Google has confirmed plans to require all Google Cloud customers to use multi-factor authentication (MFA). The process begins this month and will embed prompts and “helpful reminders” within the Google Cloud console before it goes into effect in stages starting in the new year. year.
The internet and cloud giant quietly announced its MFA plans in a document published in October, but Mayank Upadhyay, the company's vice president of engineering, formally announced it in a blog post this week.
“We plan to implement mandatory MFA in Google Cloud in a phased approach and roll it out to all users globally in 2025,” Upadhyay wrote. “To ensure a smooth transition, Google Cloud will provide advance notice to businesses and users along the way to help plan for MFA adoption.”
This news, arguably the first in a while, comes amid a spate of data breaches that have so far seen at least one billion records stolen by 2024. As an example, healthcare giant Change Healthcare, part of UnitedHealth, was hit by a ransomware attack in February that resulted in a data breach that stole the health data of more than 100 million people in the United States. What is the cause? Stolen backend credentials lying unprotected by MFA.

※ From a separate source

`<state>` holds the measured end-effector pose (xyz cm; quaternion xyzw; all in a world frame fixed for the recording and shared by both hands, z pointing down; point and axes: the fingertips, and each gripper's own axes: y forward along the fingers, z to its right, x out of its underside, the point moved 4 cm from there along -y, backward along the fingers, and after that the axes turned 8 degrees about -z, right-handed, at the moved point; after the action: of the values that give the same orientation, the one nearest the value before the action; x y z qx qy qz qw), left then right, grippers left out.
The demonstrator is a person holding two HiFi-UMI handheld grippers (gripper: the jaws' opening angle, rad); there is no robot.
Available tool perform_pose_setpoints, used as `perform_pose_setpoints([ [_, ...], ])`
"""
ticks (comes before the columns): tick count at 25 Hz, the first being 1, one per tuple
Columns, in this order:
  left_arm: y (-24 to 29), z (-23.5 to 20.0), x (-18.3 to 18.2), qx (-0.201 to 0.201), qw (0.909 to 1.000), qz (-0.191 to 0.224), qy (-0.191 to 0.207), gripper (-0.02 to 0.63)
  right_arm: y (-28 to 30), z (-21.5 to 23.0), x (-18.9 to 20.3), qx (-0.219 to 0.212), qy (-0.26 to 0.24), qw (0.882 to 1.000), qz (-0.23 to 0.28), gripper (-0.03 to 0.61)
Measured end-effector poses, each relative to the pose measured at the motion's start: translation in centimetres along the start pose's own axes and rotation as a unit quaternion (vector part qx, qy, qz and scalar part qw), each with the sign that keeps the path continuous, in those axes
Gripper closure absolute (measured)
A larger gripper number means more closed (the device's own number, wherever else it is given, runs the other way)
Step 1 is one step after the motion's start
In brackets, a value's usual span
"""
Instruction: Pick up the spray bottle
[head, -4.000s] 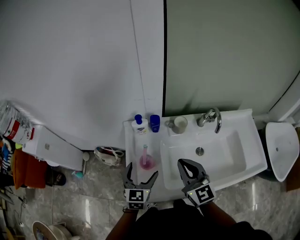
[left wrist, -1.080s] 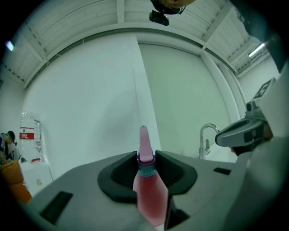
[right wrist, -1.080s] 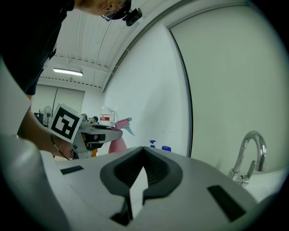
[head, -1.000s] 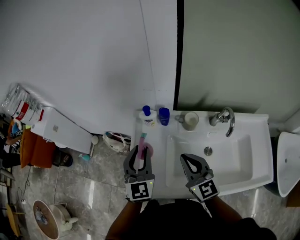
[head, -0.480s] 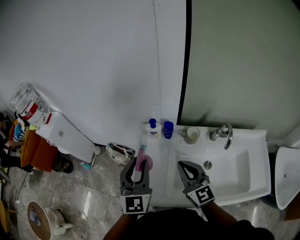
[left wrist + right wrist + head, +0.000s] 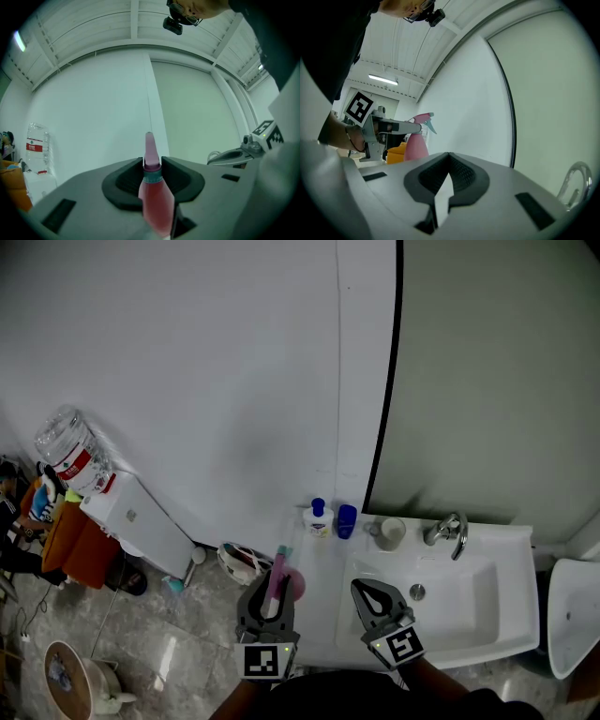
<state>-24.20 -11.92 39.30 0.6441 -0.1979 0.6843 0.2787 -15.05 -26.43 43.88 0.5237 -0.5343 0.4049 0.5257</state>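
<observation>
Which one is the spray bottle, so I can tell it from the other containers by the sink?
Find the white sink under the wall. Over its left edge, the left gripper grips the spray bottle by the neck between its fingers. It is the only pink, trigger-topped one; the white pump bottle, blue container and mug stand along the sink's back rim.

White washbasin (image 6: 516, 554) against wall. Chrome faucet (image 6: 448, 529) on back rim, right of centre. Drain (image 6: 417, 592) in bowl. Row along back-left corner of basin ledge: white bottle with blue cap (image 6: 318, 517), blue cup (image 6: 346, 519) just beside it, pale mug (image 6: 391, 532) further right, near faucet. Black vertical strip (image 6: 382, 409) divides white wall from greenish panel. Left of basin: white cabinet (image 6: 141, 521), water jug (image 6: 67, 454) at its far end, orange cloth (image 6: 75, 549), bag (image 6: 242, 563) on floor near basin's left edge.
</observation>
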Motion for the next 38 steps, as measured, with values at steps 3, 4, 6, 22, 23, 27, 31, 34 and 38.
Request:
perform_pose_setpoints([
  [3,-0.5,-0.3,0.4,-0.001,0.9999,-0.002,-0.012,0.497,-0.3,0.3,0.6,0.011,0.010,1.000,-0.013,0.580],
  [4,-0.7,-0.4,0.5,-0.002,0.9999,-0.002,-0.015,0.497,-0.4,0.4,0.8,0.015,0.010,1.000,-0.017,0.580],
  [6,-1.1,-0.9,0.6,-0.005,0.9997,-0.006,-0.021,0.497,-0.5,0.6,1.1,0.021,0.011,0.999,-0.022,0.580],
  [22,-0.6,-1.6,1.6,0.000,0.9997,-0.013,-0.020,0.495,-0.1,0.3,-0.3,0.023,-0.010,1.000,-0.015,0.580],
  [23,-0.5,-1.6,1.6,0.001,0.9998,-0.014,-0.016,0.497,-0.1,0.4,-0.4,0.024,-0.010,1.000,-0.014,0.580],
  [27,0.1,-1.7,1.8,0.003,0.9997,-0.018,-0.015,0.495,0.1,0.7,-0.6,0.026,-0.010,1.000,-0.010,0.580],
  [31,0.6,-1.4,2.3,0.008,0.9996,-0.022,-0.018,0.495,0.2,0.9,-0.5,0.029,-0.010,0.999,-0.011,0.580],
  [34,1.0,-1.2,2.6,0.012,0.9994,-0.028,-0.019,0.495,0.3,1.2,-0.5,0.033,-0.007,0.999,-0.013,0.580],
  [38,1.6,-1.0,2.7,0.018,0.9994,-0.025,-0.016,0.495,0.5,1.6,-0.4,0.036,-0.014,0.999,-0.017,0.580],
])
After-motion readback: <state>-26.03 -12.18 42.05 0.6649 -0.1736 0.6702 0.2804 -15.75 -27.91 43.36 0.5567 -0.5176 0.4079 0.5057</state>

Meanwhile, data warehousing giant Snowflake also made headlines after the personal data of hundreds of its customers (including Ticketmaster) was leaked online. These violations were also caused by a lack of enforcement of mandatory MFA, and Snowflake has since introduced mandatory MFA as an option for Snowflake administrators, who may or may not turn it on. It's still up to the customer.
Ironically, or at least relevant to today's news, security researchers at Google-owned cybersecurity company Mandiant, who worked with Snowflake to investigate the data theft, found that the data breach was due to “…MFA and secure authentication It concluded that it highlights the need for “universal application”.
So Google is now following the advice of its own subsidiary.
Google has announced that starting in early 2025, all Google Cloud users who are currently logged in with a password will be required to enable MFA. This means that users can only access their Google Cloud account by using a secondary authentication mechanism, such as an authenticator app. or a physical security key.
By the end of 2025, this requirement will be extended to so-called “federated users,” which refers to users who access Google Cloud resources through third-party authentication systems.
Google's announcement follows similar enforcement at rival cloud giants. AWS began rolling out mandatory MFA in stages in June, and Microsoft followed suit with Azure soon after.
Consumers can also benefit from MFA with standard Google Accounts, but note that this remains optional and users can enable or disable this feature at their whim. The company says that 70% of Google accounts (at least those that are used regularly) have something called two-step verification (2SV) enabled, but mandating this is due to increased risk. Therefore, it is only for corporate customers. Use an enterprise cloud deployment.
“Currently, we are seeing widespread user adoption of 2SV across all Google services,” Upadhyay said. “However, given the sensitive nature of cloud deployments, and given that phishing and credential theft remain the primary attack vectors observed by the Mandiant Threat Intelligence team, it is time to mandate 2SV for all Google Cloud users. I think it has arrived.”